Scan the entries below and extract each line with the word "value" in it.

Given data Block Start

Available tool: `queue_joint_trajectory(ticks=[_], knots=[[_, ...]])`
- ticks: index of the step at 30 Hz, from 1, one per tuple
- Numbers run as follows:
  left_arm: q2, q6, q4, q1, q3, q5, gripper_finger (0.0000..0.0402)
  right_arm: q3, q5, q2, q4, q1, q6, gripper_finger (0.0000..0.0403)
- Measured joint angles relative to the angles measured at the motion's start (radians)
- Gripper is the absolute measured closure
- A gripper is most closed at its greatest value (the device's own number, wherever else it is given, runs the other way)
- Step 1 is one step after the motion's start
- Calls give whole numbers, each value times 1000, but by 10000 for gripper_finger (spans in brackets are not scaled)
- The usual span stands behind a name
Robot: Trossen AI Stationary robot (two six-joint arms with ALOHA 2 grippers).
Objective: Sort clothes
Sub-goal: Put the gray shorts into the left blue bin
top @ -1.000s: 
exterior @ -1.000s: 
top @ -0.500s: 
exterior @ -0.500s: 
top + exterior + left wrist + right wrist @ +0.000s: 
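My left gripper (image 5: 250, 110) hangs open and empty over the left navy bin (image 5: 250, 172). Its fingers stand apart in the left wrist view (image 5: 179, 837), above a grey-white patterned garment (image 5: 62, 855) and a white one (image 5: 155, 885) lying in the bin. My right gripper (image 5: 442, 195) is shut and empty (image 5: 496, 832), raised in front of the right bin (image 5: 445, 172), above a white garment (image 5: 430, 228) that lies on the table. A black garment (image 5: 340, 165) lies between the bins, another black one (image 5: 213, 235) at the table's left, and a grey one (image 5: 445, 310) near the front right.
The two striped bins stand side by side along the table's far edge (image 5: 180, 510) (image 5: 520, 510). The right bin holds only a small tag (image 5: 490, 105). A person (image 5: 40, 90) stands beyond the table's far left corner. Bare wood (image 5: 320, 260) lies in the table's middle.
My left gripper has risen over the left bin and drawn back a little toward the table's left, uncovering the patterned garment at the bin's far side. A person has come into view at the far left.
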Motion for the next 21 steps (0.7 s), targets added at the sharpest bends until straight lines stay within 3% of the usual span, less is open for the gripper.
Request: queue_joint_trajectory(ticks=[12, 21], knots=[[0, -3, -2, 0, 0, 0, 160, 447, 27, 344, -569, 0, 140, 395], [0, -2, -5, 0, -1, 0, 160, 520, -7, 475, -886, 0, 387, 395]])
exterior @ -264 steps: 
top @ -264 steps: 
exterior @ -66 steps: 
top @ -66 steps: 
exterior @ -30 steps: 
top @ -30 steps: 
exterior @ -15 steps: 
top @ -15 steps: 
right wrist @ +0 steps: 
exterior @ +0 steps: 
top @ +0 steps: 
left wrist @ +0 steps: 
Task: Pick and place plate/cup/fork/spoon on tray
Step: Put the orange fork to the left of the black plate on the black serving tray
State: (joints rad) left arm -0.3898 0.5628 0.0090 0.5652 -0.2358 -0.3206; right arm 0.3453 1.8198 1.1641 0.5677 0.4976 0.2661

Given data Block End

## Result for this exercise
- A gripper is most closed at its greatest value (the device's own number, wherever else it is given, runs the other way)
- Calls give whole numbers, each value times 1000, but by 10000 for gripper_finger (spans in brackets are not scaled)

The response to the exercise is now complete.